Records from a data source

=== Section Start ===

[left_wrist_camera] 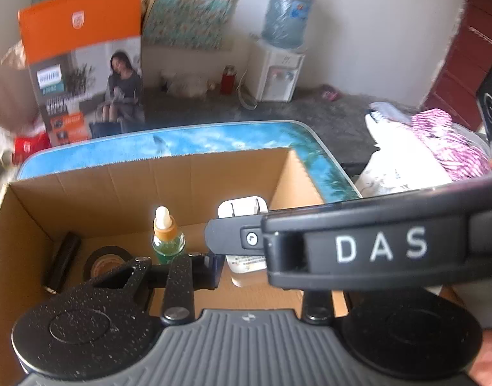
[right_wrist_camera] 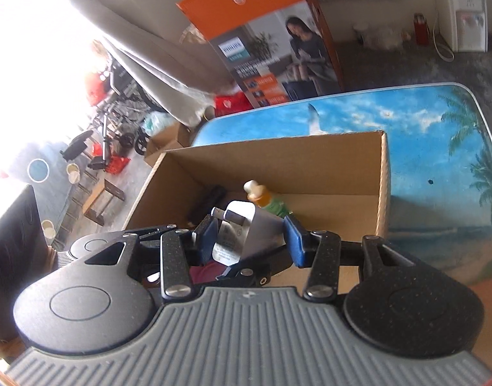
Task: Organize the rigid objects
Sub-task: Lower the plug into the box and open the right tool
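My right tool (right_wrist_camera: pixel 252 238) is clamped on the white charger (right_wrist_camera: pixel 262 228), held low in the middle of the frame over the open cardboard box (left_wrist_camera: pixel 85 193) on the desk (left_wrist_camera: pixel 214 138). My left tool (left_wrist_camera: pixel 246 270) has one pad against the same charger, but its other finger is hidden, so I cannot tell whether it grips. I think two crowded tools could twist the charger loose, or it could topple the upright dropper bottle (left_wrist_camera: pixel 167 238) just left of it

Orange appliance carton (left_wrist_camera: pixel 85 64), water dispenser (left_wrist_camera: pixel 279 74) — behind beach-print table (right_wrist_camera: pixel 439 148).
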`<state>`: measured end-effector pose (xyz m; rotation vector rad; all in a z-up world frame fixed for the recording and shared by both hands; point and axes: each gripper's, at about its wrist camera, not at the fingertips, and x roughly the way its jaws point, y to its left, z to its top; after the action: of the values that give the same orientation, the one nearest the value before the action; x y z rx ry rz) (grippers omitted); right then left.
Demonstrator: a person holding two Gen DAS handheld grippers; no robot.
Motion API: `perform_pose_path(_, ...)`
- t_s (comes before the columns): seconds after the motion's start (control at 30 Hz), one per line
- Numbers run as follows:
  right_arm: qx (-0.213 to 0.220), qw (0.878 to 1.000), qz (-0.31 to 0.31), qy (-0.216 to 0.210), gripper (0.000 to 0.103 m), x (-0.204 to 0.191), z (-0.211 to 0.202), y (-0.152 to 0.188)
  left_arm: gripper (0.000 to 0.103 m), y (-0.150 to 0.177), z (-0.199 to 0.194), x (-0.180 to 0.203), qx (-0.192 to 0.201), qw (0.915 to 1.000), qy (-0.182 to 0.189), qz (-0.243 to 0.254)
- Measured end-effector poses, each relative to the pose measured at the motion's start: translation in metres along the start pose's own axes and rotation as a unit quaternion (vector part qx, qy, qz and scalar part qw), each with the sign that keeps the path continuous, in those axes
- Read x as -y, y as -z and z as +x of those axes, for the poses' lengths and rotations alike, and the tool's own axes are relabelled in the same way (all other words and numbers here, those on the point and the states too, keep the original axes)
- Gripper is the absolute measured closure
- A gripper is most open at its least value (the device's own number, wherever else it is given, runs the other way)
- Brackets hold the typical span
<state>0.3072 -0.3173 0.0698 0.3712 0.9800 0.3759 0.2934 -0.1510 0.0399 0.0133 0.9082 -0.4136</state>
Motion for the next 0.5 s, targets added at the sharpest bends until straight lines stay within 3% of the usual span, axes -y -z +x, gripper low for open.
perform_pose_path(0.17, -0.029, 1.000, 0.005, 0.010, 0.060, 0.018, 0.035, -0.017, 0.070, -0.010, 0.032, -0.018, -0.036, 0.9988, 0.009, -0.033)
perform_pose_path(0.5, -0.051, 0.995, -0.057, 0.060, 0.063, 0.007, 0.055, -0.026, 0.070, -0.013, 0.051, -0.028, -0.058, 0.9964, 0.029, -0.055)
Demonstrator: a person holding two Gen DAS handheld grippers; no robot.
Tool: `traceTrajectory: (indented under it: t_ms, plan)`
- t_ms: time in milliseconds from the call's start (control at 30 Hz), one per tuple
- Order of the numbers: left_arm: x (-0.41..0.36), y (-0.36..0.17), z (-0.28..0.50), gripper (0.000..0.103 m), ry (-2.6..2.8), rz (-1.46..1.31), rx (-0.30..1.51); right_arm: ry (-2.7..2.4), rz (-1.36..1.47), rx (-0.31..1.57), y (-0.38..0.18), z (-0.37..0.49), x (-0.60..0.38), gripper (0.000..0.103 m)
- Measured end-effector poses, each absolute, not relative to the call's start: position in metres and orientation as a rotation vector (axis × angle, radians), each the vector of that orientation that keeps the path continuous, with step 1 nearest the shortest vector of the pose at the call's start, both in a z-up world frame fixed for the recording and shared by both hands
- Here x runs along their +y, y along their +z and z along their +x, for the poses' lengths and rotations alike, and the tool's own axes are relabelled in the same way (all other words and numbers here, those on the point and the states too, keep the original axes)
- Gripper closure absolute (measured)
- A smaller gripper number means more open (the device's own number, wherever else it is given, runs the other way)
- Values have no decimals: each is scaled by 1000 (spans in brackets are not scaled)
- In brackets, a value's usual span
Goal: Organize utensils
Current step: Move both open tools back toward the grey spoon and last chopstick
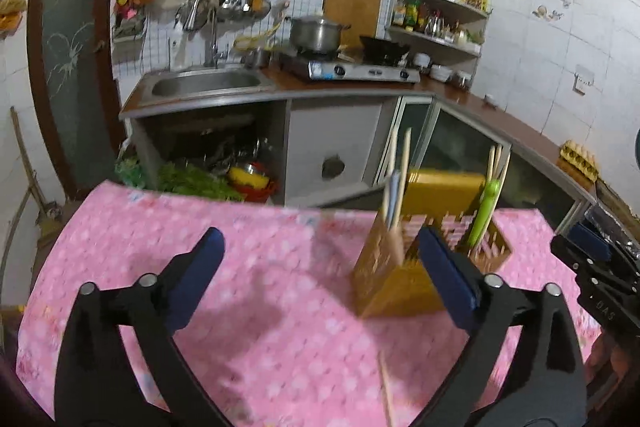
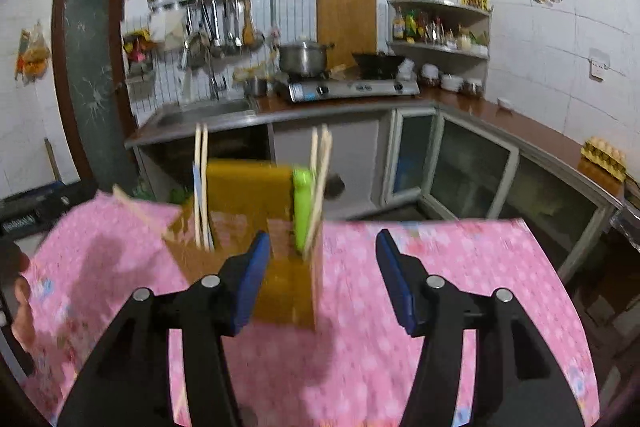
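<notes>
On the table [image 1: 120, 227], covered with a pink flowered cloth, a wooden utensil holder [image 1: 404, 267] stands toward the far edge with chopsticks [image 1: 405, 167] and a green-handled utensil [image 1: 486, 211] sticking up from its compartments. Both views are blurred, so finer detail in the holder is hard to read. One loose chopstick [image 1: 386, 391] lies on the cloth at the near edge in the left wrist view. The left gripper [image 1: 320, 263] hovers over the cloth with its blue-padded jaws spread wide and nothing between them. The right gripper [image 2: 322, 259] is likewise spread and empty, its left finger in front of the holder. Behind the table are a sink [image 1: 206, 85] and a gas stove [image 1: 352, 69].
</notes>
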State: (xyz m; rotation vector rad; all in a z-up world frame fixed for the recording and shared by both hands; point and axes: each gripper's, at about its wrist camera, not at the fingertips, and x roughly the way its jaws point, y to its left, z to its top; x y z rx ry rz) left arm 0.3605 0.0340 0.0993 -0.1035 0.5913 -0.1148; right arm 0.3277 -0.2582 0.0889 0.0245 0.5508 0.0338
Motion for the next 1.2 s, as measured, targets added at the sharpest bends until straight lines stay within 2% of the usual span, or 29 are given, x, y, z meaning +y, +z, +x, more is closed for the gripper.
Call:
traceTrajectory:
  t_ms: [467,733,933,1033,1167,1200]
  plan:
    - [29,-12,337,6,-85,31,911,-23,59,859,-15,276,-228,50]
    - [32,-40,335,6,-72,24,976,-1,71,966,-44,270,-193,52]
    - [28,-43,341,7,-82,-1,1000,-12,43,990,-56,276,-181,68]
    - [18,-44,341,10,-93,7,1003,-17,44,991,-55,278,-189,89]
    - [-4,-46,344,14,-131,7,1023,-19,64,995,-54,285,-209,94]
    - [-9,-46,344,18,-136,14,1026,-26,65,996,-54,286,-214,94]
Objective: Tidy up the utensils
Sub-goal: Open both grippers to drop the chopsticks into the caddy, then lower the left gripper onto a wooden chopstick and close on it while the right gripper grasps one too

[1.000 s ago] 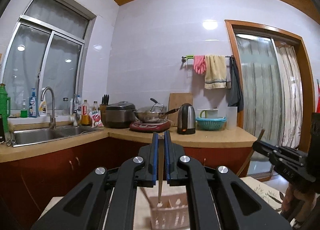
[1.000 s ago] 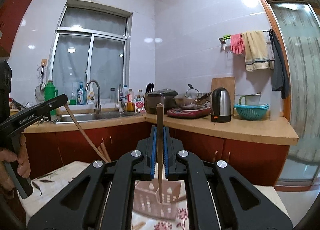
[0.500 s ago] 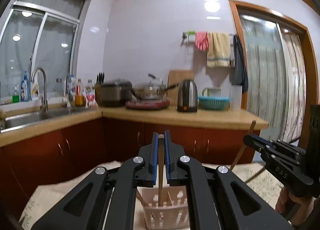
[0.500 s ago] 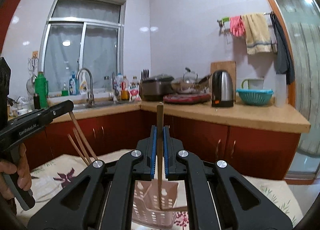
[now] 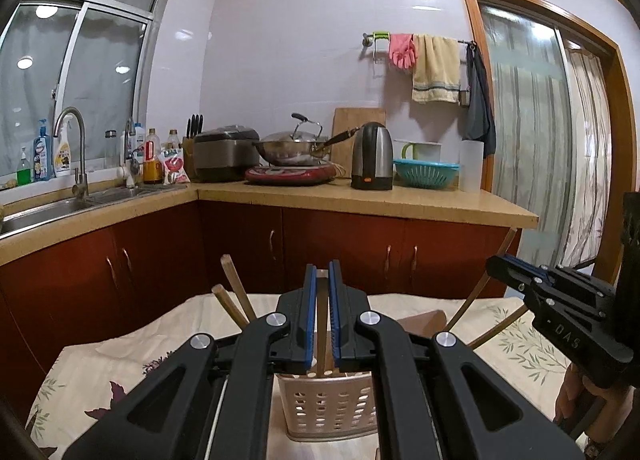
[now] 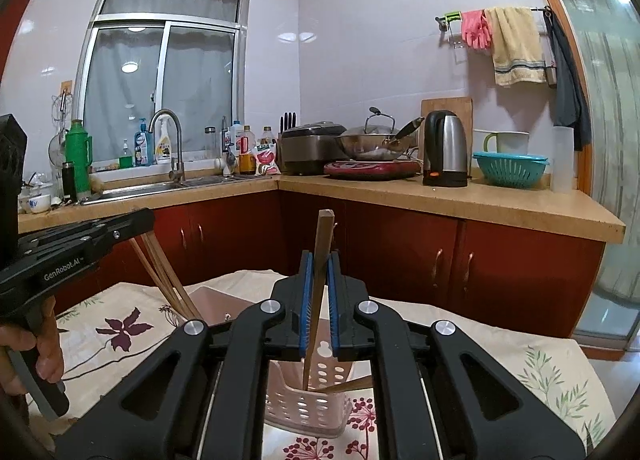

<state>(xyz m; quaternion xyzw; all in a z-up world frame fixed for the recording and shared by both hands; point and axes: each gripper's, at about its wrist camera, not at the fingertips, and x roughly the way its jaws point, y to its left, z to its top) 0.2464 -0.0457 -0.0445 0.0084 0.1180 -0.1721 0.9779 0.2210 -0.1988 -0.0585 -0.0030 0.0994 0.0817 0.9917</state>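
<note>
A pink perforated utensil basket (image 5: 334, 406) stands on the flowered tablecloth; it also shows in the right wrist view (image 6: 308, 400). My left gripper (image 5: 322, 280) is shut on a wooden chopstick (image 5: 321, 324) whose lower end is inside the basket. My right gripper (image 6: 318, 264) is shut on another wooden chopstick (image 6: 320, 256), tilted, with its tip in the basket. Other chopsticks (image 5: 236, 296) lean out of the basket. The right gripper shows at the right of the left wrist view (image 5: 560, 308), the left gripper at the left of the right wrist view (image 6: 76, 252).
The table's flowered cloth (image 6: 120, 324) lies under the basket. Behind is a kitchen counter (image 5: 360, 196) with red cabinets, a sink (image 6: 160, 188), a wok (image 5: 292, 148), a kettle (image 5: 372, 156) and a teal colander (image 6: 510, 168). A glass door (image 5: 540, 164) is at the right.
Both grippers have come down toward the basket. Both held chopsticks now reach into it, and the right one has tilted.
</note>
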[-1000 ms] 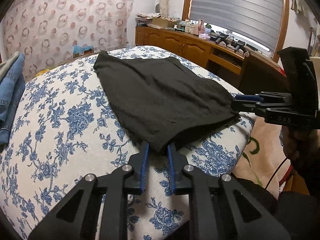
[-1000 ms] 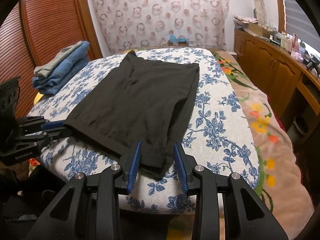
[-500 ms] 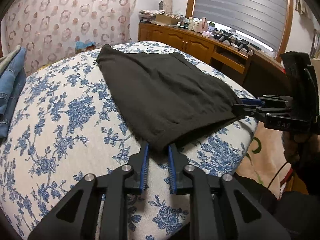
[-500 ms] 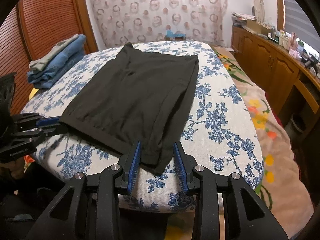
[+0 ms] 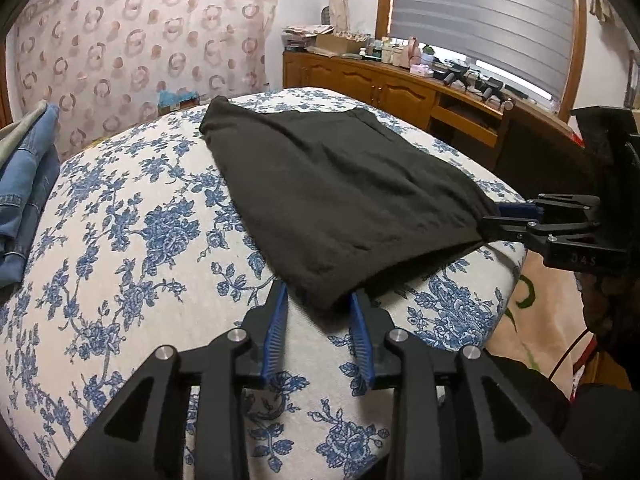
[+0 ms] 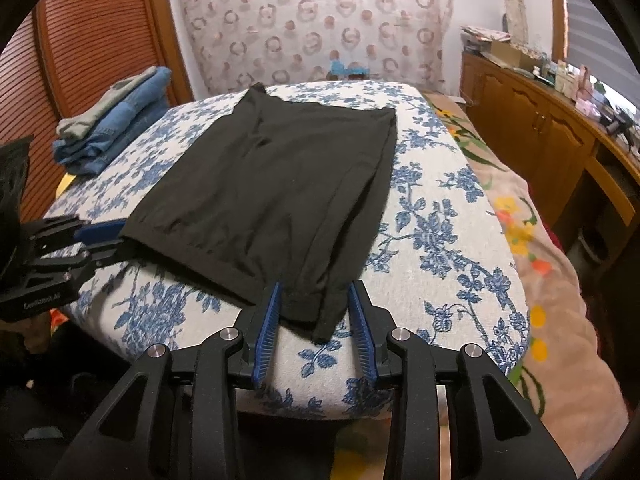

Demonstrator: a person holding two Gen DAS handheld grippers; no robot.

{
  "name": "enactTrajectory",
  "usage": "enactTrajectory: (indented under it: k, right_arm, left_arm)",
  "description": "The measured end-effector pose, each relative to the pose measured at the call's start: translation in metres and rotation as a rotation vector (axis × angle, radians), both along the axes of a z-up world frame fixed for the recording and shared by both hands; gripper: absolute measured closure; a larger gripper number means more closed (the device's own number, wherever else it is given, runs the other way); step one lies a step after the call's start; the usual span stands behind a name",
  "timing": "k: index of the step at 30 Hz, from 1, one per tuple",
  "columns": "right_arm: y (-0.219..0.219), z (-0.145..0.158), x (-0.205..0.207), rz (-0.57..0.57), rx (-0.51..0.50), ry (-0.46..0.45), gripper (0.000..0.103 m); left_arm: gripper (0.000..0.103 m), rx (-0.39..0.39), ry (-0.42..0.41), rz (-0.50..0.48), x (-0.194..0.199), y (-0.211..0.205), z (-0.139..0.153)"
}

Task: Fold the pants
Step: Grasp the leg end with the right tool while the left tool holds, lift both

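Observation:
Black pants [image 5: 340,200] lie folded flat on the blue-flowered bed cover [image 5: 140,240], hem ends toward me. My left gripper [image 5: 319,290] sits at the near left corner of the hem. Its jaws are opening and the corner lies loose between the blue pads, which do not press on it. My right gripper [image 6: 314,286] is at the other hem corner of the pants [image 6: 280,184]; its jaws are closing slightly, the cloth lies between them, and the pads stand apart from it. Each view also catches the other tool: the right gripper [image 5: 500,220] and the left gripper [image 6: 120,236].
A stack of folded jeans [image 6: 116,128] lies at the bed's far left, by a wooden slatted door [image 6: 92,40]. A wooden cabinet [image 6: 540,128] with clutter runs along the right under the window. A flowered blanket [image 6: 540,280] hangs off the bed's right side.
The left jaws have spread wider and let go of the pants corner, which now rests on the bed. The right gripper has barely shifted.

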State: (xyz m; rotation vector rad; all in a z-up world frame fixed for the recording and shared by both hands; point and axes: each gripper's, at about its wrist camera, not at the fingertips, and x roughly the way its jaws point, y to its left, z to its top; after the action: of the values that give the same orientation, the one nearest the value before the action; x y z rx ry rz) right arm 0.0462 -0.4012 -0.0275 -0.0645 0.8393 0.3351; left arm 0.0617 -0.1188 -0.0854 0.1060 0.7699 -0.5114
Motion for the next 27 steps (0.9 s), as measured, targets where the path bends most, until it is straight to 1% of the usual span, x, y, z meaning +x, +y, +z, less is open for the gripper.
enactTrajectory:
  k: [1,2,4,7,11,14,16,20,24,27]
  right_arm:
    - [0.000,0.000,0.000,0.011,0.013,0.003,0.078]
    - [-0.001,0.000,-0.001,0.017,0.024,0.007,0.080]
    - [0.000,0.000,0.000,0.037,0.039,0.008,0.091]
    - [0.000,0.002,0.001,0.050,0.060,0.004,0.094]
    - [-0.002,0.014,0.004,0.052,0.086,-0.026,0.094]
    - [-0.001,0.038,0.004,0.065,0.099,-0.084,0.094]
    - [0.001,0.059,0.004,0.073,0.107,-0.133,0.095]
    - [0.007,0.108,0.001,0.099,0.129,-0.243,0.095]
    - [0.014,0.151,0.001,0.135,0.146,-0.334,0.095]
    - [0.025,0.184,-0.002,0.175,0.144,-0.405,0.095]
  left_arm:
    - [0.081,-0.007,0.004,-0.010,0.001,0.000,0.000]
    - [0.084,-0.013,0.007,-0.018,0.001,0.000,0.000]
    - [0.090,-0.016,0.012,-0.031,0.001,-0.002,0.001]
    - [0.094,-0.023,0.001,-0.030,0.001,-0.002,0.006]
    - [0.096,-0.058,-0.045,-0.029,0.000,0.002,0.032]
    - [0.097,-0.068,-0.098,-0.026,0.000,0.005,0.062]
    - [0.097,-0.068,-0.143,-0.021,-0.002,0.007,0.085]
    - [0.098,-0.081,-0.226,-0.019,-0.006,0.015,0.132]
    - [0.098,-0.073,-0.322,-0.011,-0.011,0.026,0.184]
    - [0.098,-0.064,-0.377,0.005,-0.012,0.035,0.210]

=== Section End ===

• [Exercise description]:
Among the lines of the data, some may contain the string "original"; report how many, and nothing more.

• [Output for this exercise]:
2